I’ve changed the coordinates from the original posed problem with the one below.  On this cube, there is a diagonal on one face of the cube connecting the points (1,0,0) and (0,0,1).  There is also a diagonal of the cube itself connecting the points (0,0,0) with (1,1,1).

Our goal is to find the points p1 on the first diagonal and p2 on the second diagonal for which the distance between p1 and p2 is at a minimum.

## Distance Between Two Points

A general point in three dimensional space is given as $(x,y,z)$. The first two coordinates $(x,y)$ tell you where along the plane the point is, while the third coordinate $z$ tells you your height (positive values) or depth (negative values).

The distance between two points on a plane can be solved using Pythagorean’s Theorem.  Let’s begin with the two points $(x1, y1)$ and $(x2, y2)$ in two-dimensions.
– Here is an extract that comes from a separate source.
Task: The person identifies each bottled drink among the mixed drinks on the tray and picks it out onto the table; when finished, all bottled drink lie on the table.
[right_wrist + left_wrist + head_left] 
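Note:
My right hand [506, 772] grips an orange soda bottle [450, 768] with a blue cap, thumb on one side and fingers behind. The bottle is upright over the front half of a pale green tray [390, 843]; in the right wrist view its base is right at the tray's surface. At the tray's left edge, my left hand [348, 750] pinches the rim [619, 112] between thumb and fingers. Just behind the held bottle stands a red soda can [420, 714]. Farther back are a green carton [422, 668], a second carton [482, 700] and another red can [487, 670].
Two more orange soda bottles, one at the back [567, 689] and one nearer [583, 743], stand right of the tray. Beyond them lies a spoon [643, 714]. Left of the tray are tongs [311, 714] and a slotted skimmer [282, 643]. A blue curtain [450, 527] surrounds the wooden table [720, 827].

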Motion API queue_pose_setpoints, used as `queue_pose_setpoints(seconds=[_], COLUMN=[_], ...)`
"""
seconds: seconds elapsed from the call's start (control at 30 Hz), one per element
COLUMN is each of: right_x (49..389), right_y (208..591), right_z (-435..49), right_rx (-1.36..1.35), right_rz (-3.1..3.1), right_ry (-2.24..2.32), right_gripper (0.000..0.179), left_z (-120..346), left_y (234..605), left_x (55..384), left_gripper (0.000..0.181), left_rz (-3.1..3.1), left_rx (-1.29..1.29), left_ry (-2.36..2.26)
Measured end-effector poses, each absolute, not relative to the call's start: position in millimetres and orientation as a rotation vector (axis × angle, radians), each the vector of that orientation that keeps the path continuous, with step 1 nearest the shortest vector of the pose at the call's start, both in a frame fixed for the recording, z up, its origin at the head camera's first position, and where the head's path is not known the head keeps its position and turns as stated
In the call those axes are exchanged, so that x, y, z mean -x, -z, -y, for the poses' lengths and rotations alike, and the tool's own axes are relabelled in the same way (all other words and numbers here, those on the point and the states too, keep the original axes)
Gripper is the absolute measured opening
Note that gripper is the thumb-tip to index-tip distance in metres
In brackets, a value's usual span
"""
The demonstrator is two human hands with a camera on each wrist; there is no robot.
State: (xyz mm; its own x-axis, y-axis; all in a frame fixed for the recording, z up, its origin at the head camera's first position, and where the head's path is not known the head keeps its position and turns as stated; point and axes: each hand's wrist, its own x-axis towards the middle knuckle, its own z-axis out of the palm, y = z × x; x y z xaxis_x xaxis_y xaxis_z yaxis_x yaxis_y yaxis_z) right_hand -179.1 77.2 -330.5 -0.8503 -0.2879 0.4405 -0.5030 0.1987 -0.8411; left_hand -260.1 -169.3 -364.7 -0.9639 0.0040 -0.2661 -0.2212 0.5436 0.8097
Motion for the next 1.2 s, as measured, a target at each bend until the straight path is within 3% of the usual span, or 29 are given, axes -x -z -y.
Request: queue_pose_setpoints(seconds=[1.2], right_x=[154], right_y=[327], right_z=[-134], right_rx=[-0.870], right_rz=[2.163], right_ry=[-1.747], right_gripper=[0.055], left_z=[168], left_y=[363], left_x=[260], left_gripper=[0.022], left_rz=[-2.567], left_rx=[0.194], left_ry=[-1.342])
Two find the distance between the two points, we construct a right triangle with the segment connecting the two points behaving as the hypotenuse of a right triangle. If you are familiar with Pythagorean’s Theorem, you know that a right triangle with side lengths a and b and hypotenuse c will satisfy the equation $a^2+b^2=c^2$.
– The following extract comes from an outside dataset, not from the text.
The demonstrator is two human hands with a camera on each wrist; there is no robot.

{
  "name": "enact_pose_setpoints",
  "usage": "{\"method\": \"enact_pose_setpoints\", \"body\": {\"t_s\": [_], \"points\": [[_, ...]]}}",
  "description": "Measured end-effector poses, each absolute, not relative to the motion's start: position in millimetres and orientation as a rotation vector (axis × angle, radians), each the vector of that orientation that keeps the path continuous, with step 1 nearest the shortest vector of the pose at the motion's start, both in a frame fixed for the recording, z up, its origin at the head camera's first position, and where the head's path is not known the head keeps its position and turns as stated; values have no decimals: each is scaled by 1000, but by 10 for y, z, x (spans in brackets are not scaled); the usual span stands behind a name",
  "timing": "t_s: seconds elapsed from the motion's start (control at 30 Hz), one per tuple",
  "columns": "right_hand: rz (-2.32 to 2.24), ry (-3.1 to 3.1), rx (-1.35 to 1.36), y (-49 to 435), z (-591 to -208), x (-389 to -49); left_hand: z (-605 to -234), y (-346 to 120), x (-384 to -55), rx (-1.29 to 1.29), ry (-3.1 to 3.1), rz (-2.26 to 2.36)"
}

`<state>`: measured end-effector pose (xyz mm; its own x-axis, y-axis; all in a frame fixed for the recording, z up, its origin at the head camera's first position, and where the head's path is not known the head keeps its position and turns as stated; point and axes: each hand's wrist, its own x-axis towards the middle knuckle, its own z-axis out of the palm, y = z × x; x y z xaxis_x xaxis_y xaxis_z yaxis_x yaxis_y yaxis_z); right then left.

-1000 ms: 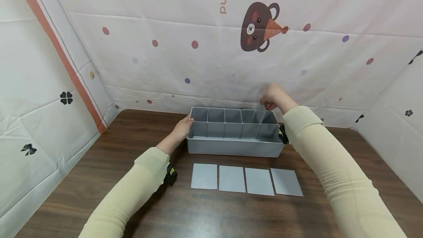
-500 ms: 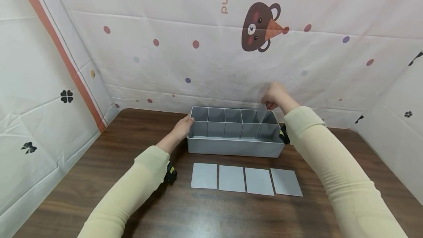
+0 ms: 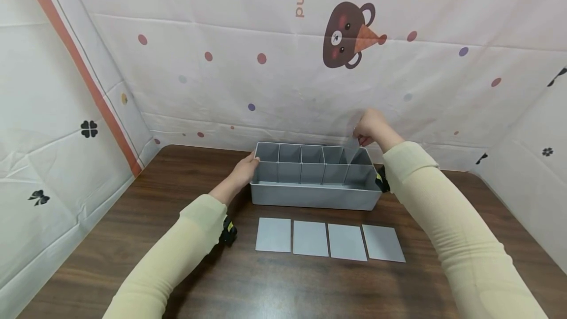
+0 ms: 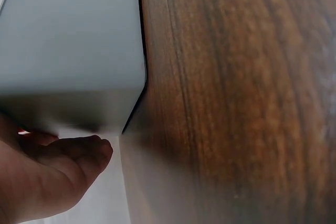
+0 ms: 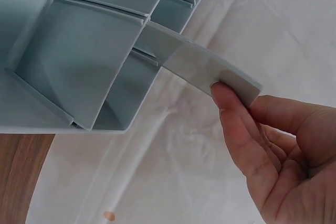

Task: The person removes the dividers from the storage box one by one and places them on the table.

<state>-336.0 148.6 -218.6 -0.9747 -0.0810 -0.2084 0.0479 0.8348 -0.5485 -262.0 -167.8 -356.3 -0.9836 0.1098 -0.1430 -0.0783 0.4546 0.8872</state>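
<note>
A long grey divided storage box (image 3: 314, 197) stands toward the back of the table. My left hand (image 3: 244, 170) holds its left end, thumb at the rim; in the left wrist view that hand (image 4: 52, 177) lies against the box's end wall. Above the back right compartments, my right hand (image 3: 373, 126) pinches a thin grey divider panel (image 3: 352, 149) by its upper end. The right wrist view shows the divider (image 5: 202, 66) slanting, its lower end within the box, between the thumb and fingers of the right hand (image 5: 283, 156).
Several flat light-grey rectangular panels (image 3: 310, 238) lie in a row on the brown wooden table (image 3: 283, 289), in front of the box. A white patterned cloth (image 3: 199, 82) hangs close behind the box and along both sides.
My right hand has shifted slightly to the right and up with the divider panel. The left hand keeps its hold on the box's left end.
</note>
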Motion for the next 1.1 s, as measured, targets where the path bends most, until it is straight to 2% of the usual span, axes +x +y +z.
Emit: {"method": "enact_pose_setpoints", "body": {"t_s": [0.57, 0.8, 1.1], "points": [[-378, 2965, -215, 1273, -2122, -3282, -3553, -1687, -2608, 25, 2512, 1559], [-408, 2993, -215, 1313, -2065, -3270, -3545, -1656, -2610, 47, 2521, 1555], [-537, 3003, -160, 1359, -1813, -3220, -3567, -1673, -2622, 64, 2565, 1527]]}}
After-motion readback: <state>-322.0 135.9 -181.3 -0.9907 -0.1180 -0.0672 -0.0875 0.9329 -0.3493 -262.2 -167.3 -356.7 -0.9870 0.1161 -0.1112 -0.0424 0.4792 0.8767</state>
Using the figure above, if we label the hypotenuse c and use $a=|x2-x1|$ and $b = |y2-y1|$, then we know that

$\displaystyle c^2 = (x2-x1)^2+(y2-y1)^2,$

or better yet, we know the distance between the two points is the length

$\displaystyle c = \sqrt{(x2-x1)^2+(y2-y1)^2}$.
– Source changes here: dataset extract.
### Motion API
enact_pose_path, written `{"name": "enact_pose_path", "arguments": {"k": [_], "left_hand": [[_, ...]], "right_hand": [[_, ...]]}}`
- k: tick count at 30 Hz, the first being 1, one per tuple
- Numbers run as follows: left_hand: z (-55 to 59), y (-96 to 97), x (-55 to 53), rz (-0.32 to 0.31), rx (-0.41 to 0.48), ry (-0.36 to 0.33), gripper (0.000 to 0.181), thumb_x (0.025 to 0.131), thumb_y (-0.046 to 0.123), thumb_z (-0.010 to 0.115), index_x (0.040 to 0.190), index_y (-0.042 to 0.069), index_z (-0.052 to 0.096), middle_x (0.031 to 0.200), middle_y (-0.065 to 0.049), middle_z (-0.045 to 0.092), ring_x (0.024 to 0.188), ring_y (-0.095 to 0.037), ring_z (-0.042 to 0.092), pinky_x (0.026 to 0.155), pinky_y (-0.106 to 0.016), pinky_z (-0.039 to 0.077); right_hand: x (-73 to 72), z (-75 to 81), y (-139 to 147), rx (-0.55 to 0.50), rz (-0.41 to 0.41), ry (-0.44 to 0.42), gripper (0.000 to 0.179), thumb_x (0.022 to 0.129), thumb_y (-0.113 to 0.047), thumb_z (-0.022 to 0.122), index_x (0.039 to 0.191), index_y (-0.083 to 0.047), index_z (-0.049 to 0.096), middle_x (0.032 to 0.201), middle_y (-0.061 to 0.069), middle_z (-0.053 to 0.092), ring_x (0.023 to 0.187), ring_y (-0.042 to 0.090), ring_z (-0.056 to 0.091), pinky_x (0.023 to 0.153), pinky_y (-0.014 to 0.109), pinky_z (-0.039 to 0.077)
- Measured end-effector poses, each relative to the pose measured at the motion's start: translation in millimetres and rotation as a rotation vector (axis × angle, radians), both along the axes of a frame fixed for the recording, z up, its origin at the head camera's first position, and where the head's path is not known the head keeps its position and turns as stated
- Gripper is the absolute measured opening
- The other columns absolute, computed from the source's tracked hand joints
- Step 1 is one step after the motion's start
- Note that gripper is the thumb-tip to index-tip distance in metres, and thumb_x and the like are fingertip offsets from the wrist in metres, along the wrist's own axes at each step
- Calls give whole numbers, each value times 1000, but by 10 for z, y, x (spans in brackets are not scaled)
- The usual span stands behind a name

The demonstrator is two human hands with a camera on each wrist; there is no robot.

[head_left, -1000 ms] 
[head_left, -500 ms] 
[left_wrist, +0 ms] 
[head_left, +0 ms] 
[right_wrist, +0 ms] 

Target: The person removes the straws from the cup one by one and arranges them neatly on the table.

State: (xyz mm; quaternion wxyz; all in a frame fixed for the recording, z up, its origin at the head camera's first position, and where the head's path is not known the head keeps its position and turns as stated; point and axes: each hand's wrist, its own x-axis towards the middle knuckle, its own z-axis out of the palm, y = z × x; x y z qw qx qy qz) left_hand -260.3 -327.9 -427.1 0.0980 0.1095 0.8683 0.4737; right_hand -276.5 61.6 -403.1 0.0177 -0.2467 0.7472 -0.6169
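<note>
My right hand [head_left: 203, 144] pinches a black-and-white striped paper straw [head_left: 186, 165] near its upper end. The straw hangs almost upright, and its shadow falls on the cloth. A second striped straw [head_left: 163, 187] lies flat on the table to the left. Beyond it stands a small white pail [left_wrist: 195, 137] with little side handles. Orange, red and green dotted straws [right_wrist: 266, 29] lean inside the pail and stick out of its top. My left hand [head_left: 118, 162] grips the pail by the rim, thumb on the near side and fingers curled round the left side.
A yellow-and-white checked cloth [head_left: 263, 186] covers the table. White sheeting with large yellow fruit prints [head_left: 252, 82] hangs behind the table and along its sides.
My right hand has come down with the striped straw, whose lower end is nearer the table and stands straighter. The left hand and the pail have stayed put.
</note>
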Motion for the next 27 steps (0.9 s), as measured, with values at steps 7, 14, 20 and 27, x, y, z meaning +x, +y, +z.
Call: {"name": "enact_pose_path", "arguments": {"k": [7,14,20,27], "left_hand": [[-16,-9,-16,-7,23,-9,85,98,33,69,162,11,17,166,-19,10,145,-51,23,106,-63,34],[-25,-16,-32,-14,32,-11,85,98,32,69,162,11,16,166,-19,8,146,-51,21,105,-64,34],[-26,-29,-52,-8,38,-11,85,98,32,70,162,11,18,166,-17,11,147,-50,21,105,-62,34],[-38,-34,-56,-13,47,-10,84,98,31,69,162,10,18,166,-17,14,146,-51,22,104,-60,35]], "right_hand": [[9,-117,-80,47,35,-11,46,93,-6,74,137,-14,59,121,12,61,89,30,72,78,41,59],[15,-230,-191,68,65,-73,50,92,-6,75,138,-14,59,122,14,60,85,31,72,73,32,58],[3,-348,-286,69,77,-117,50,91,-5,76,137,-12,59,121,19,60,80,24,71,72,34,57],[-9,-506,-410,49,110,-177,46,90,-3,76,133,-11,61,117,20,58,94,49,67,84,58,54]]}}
For three dimensions, it is very similar.  The distance between two points $(x_1,y_1,z_1)$ and $(x_2, y_2, z_2)$ is given as

$\displaystyle d = \sqrt{(x_2-x_1)^2+(y_2-y_1)^2+(z_2-z_1)^2}$.

We will use this in solving the problem.

## The Form of p1 and p2

Looking at our original cube, we notice that p1 is a point on the line connecting points (1,0,0) with (0,0,1).  Let’s parametrize this point.  We do this by letting a variable t (think of it as time) go from 0 to 1, and as it does so, the point p1 will move from (1,0,0) to (0,0,1).

This point can be represented by $(1-t, 0, t)$.  When t=0, we are at (1,0,0), and when t=1, we are at (0,0,1).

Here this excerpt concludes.